### Exercise objective
For the entries below, repeat exactly each line starting with the one that contains "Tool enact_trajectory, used" and going on through the one that contains "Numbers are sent", and no others.
::::::::::
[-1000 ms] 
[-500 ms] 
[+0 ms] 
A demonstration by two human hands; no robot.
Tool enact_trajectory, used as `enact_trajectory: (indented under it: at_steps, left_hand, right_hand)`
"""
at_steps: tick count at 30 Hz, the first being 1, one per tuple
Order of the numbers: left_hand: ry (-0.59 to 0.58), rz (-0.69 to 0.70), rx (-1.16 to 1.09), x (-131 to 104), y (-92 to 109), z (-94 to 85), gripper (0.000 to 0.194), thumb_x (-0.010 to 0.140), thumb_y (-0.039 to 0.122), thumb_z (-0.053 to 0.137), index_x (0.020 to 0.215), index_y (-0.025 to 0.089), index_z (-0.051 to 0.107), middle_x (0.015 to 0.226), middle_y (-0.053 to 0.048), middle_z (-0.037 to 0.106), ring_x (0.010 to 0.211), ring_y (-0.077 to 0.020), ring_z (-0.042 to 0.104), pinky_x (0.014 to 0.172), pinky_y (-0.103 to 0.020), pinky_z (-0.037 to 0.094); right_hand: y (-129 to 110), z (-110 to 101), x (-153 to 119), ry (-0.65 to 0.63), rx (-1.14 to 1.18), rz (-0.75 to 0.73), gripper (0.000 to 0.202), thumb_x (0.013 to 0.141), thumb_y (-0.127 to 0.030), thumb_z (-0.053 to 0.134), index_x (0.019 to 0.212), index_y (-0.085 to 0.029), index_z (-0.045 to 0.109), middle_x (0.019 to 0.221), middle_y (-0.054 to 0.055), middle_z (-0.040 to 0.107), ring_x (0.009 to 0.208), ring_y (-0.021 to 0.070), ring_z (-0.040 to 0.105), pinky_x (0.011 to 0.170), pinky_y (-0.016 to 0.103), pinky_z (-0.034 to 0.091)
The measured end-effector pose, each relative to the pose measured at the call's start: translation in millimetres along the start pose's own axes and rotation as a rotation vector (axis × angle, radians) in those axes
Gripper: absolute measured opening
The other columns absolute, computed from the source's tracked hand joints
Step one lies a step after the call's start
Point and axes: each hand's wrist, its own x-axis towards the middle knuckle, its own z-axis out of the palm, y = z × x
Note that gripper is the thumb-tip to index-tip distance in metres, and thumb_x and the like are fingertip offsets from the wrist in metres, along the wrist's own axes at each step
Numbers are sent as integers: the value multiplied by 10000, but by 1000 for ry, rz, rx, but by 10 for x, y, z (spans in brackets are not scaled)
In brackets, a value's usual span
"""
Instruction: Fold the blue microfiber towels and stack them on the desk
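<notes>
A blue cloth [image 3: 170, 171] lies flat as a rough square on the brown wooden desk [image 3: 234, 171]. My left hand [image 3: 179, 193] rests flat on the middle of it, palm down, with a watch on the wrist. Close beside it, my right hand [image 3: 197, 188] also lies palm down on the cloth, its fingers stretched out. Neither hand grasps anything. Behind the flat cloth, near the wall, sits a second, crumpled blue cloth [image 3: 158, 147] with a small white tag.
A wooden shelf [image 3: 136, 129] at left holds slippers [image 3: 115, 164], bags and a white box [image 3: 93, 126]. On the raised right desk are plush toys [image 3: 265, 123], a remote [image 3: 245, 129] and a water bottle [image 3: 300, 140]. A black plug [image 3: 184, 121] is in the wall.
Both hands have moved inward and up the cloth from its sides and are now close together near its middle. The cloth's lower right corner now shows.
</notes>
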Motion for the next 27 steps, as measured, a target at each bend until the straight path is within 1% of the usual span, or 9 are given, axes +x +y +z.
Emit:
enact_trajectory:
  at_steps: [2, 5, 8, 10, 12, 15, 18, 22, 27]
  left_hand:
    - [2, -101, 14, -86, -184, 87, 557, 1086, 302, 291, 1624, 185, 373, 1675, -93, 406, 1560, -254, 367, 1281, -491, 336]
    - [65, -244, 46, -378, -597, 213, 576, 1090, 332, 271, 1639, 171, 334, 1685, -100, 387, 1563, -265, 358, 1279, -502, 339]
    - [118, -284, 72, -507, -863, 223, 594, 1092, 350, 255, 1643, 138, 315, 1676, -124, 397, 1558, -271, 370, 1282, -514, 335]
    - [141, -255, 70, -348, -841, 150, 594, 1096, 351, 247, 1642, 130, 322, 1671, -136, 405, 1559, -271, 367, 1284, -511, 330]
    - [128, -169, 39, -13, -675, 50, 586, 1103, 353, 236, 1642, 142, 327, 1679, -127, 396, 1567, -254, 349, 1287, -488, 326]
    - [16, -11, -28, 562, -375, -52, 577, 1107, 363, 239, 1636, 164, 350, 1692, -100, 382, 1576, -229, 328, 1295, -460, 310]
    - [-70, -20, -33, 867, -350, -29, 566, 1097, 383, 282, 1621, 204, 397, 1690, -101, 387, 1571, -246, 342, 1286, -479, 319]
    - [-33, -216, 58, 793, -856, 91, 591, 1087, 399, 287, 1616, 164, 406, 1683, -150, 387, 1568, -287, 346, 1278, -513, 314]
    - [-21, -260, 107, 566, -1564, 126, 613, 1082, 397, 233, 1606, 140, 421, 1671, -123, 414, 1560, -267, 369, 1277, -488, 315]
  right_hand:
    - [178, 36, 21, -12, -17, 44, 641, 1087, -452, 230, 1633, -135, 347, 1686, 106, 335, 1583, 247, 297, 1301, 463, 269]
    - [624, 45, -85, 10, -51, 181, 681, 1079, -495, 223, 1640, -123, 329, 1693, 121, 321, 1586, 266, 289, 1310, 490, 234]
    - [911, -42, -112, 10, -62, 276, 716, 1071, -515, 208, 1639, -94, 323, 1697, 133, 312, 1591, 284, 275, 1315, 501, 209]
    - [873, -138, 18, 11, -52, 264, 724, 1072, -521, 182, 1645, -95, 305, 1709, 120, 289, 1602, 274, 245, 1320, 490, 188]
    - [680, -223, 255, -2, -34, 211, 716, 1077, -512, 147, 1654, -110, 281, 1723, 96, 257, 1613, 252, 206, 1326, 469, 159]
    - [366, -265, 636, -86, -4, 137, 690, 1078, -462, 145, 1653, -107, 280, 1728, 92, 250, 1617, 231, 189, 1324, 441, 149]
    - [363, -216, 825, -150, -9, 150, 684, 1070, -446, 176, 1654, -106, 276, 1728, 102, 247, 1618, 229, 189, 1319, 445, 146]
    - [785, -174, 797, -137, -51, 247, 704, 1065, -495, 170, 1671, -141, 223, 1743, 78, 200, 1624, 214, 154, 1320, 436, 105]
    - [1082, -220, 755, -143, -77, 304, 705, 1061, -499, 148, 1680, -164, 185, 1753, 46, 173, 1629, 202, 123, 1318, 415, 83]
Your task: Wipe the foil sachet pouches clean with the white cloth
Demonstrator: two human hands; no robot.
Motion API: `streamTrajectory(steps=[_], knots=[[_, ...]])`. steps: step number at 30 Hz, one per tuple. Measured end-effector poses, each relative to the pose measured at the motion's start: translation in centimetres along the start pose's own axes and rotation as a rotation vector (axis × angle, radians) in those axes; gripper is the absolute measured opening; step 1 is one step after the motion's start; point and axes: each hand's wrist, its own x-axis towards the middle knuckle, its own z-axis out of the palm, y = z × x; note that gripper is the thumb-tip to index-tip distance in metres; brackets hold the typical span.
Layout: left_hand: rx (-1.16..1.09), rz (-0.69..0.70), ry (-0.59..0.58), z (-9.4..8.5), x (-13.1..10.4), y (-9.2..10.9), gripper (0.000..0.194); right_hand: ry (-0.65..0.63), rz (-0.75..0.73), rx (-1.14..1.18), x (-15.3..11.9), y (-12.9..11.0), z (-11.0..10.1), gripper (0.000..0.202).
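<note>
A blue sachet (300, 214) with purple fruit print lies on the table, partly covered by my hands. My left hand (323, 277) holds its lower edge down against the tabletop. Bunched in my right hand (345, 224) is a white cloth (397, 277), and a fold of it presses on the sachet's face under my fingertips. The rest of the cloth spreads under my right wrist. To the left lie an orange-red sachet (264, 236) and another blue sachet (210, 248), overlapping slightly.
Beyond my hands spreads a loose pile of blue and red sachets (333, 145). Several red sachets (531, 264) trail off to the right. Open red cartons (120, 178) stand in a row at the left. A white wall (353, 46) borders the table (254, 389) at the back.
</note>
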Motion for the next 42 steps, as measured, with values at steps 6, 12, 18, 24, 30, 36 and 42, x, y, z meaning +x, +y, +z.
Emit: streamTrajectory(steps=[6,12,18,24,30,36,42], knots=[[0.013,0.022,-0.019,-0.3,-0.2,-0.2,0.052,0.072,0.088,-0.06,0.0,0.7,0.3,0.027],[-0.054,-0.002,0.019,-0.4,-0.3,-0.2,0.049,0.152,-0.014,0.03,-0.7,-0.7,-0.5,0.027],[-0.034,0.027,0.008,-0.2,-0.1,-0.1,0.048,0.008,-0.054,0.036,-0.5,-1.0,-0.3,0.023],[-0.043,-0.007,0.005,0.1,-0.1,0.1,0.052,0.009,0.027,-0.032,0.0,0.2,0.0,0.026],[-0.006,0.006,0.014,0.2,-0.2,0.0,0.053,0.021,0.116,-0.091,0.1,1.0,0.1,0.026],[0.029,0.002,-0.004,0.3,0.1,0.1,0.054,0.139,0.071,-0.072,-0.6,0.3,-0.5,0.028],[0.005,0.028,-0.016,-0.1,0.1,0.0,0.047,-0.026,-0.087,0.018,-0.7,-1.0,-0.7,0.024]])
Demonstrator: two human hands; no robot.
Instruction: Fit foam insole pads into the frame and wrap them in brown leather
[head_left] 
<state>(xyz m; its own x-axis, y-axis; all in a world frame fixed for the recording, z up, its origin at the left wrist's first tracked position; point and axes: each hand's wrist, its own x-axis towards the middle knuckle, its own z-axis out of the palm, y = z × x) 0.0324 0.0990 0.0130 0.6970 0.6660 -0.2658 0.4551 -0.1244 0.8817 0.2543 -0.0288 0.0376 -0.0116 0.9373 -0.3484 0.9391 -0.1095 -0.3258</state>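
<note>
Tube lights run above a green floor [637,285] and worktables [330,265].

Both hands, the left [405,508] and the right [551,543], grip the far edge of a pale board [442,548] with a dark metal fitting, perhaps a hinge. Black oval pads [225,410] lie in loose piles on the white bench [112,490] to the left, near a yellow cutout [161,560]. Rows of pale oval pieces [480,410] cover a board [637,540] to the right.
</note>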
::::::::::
### Answer
Tool enact_trajectory, used as `enact_trajectory: (indented under it: at_steps, left_hand, right_hand)`
"""
at_steps: tick count at 30 Hz, the first being 1, one per tuple
Order of the numbers: left_hand: ry (-0.59 to 0.58), rz (-0.69 to 0.70), rx (-1.16 to 1.09), x (-131 to 104), y (-92 to 109), z (-94 to 85), gripper (0.000 to 0.194), thumb_x (-0.010 to 0.140), thumb_y (-0.039 to 0.122), thumb_z (-0.053 to 0.137), index_x (0.020 to 0.215), index_y (-0.025 to 0.089), index_z (-0.051 to 0.107), middle_x (0.015 to 0.226), middle_y (-0.053 to 0.048), middle_z (-0.037 to 0.106), ring_x (0.010 to 0.211), ring_y (-0.077 to 0.020), ring_z (-0.042 to 0.104), pinky_x (0.014 to 0.172), pinky_y (-0.103 to 0.020), pinky_z (-0.037 to 0.094); right_hand: y (-129 to 110), z (-110 to 101), x (-153 to 119), ry (-0.65 to 0.63), rx (-1.14 to 1.18), rz (-0.75 to 0.73), gripper (0.000 to 0.202), thumb_x (0.013 to 0.141), thumb_y (-0.127 to 0.030), thumb_z (-0.053 to 0.134), index_x (0.019 to 0.212), index_y (-0.085 to 0.029), index_z (-0.045 to 0.109), middle_x (0.019 to 0.221), middle_y (-0.054 to 0.055), middle_z (-0.040 to 0.107), ring_x (0.009 to 0.208), ring_y (-0.021 to 0.070), ring_z (-0.040 to 0.105), pinky_x (0.011 to 0.170), pinky_y (-0.016 to 0.103), pinky_z (-0.034 to 0.091)
The measured end-effector pose, each relative to the pose measured at the call's start: translation in millimetres along the start pose's own axes and rotation as a rotation vector (axis × angle, radians) in those axes
Gripper: absolute measured opening
The other columns absolute, computed from the source's tracked hand joints
Step one lies a step after the call's start
Point and axes: each hand's wrist, its own x-axis towards the middle knuckle, its own z-axis out of the palm, y = z × x
Note that gripper is the thumb-tip to index-tip distance in metres, and thumb_x and the like are fingertip offsets from the wrist in metres, along the wrist's own axes at each step
Numbers are sent as integers: the value multiplied by 10000, but by 1000 for ry, rz, rx, but by 10 for x, y, z (spans in brackets are not scaled)

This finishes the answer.